About this exercise >> Here is a listing. Set it down again exactly.

○ ○ ○ ○ ○

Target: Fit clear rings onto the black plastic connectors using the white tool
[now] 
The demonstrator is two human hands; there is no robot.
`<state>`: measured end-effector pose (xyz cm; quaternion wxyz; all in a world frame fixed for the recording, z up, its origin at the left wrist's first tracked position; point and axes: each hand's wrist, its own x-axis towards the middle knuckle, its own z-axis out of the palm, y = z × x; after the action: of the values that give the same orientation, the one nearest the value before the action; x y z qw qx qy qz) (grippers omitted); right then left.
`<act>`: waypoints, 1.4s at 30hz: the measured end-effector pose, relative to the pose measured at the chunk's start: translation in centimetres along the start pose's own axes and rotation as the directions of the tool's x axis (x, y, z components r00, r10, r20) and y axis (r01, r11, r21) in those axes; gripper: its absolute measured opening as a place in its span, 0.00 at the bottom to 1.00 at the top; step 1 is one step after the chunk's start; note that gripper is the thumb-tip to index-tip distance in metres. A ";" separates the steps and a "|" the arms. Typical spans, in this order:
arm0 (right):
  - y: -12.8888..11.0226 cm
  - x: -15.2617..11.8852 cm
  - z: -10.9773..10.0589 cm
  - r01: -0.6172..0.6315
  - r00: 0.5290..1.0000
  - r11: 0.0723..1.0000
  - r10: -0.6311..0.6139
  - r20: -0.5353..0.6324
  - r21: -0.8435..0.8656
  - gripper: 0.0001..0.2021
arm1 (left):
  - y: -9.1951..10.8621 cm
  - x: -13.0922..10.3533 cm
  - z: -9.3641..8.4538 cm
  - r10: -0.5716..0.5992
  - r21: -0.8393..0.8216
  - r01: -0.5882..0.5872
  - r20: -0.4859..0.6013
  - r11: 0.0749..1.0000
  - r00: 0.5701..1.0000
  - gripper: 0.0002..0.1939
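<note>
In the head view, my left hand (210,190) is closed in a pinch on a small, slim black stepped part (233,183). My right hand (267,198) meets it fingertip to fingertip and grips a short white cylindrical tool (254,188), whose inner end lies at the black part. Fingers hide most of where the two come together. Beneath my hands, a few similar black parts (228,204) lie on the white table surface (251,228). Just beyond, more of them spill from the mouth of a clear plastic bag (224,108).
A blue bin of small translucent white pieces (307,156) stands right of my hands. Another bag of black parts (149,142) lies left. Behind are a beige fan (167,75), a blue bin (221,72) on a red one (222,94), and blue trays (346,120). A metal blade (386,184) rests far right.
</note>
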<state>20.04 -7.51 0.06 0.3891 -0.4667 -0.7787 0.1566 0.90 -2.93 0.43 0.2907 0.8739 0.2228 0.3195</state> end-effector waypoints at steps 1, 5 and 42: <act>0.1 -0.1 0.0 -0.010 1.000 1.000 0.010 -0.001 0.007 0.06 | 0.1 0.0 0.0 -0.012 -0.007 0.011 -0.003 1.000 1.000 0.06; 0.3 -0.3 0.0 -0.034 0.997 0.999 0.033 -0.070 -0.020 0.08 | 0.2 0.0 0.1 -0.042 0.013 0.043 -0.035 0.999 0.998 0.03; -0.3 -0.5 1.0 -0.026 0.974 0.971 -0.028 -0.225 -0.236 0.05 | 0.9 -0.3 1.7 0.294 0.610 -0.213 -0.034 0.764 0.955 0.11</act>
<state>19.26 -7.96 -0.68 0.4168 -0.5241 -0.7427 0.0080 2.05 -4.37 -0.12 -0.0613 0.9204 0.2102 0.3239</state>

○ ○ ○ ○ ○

Reply to the exercise >>
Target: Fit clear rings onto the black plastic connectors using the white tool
[now] 
The demonstrator is two human hands; there is no robot.
`<state>`: measured end-effector pose (xyz cm; quaternion wxyz; all in a world frame fixed for the recording, z up, its origin at the left wrist's first tracked position; point and axes: each hand's wrist, its own x-axis towards the middle knuckle, its own z-axis out of the palm, y = z × x; after the action: of the values that give the same orientation, the one nearest the value before the action; x y z qw qx qy qz) (grippers omitted); right then left.
`<act>`: waypoints, 1.4s at 30hz: the measured end-effector pose, relative to the pose measured at the chunk's start: translation in centimetres along the start pose's own axes and rotation as the directions of the tool's x axis (x, y, z components r00, r10, r20) and y axis (r01, r11, r21) in those axes; gripper: its absolute measured opening as a place in its span, 0.00 at the bottom to 1.00 at the top; step 1 is one step after the chunk's start; note that gripper is the thumb-tip to index-tip distance in metres. A ";" separates the steps and a "|" the arms. Typical spans, in this order:
arm0 (right):
  - y: -12.8888..11.0226 cm
  - x: -15.2617..11.8852 cm
  - z: -10.9773..10.0589 cm
  - r01: -0.6172..0.6315
  - r00: 0.5290..1.0000
  - r11: 0.0723..1.0000
  - r10: -0.6311..0.6139
  - r20: -0.5353..0.6324
  - r21: -0.8435..0.8656
  - gripper: 0.0001..0.2021
arm1 (left):
  - y: -9.1951..10.8621 cm
  - x: -13.0922..10.3533 cm
  - z: -9.3641..8.4538 cm
  - r10: -0.5716..0.5992
  - r21: -0.8393..0.8216
  - r01: -0.5882..0.5872
  - r20: -0.4859..0.6013
  - r11: 0.0749..1.0000
  - r00: 0.5701..1.0000
  - gripper: 0.0002..0.1939
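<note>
In the head view, my left hand (210,190) is closed in a pinch on a small, slim black stepped part (233,183). My right hand (267,198) meets it fingertip to fingertip and grips a short white cylindrical tool (254,188), whose inner end lies at the black part. Fingers hide most of where the two come together. Beneath my hands, a few similar black parts (228,204) lie on the white table surface (251,228). Just beyond, more of them spill from the mouth of a clear plastic bag (224,108).
A blue bin of small translucent white pieces (307,156) stands right of my hands. Another bag of black parts (149,142) lies left. Behind are a beige fan (167,75), a blue bin (221,72) on a red one (222,94), and blue trays (346,120). A metal blade (386,184) rests far right.
</note>
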<state>20.04 -7.51 0.06 0.3891 -0.4667 -0.7787 0.1566 0.90 -2.93 0.43 0.2907 0.8739 0.2228 0.3195</state> end-effector waypoints at steps 1, 5 and 42: <act>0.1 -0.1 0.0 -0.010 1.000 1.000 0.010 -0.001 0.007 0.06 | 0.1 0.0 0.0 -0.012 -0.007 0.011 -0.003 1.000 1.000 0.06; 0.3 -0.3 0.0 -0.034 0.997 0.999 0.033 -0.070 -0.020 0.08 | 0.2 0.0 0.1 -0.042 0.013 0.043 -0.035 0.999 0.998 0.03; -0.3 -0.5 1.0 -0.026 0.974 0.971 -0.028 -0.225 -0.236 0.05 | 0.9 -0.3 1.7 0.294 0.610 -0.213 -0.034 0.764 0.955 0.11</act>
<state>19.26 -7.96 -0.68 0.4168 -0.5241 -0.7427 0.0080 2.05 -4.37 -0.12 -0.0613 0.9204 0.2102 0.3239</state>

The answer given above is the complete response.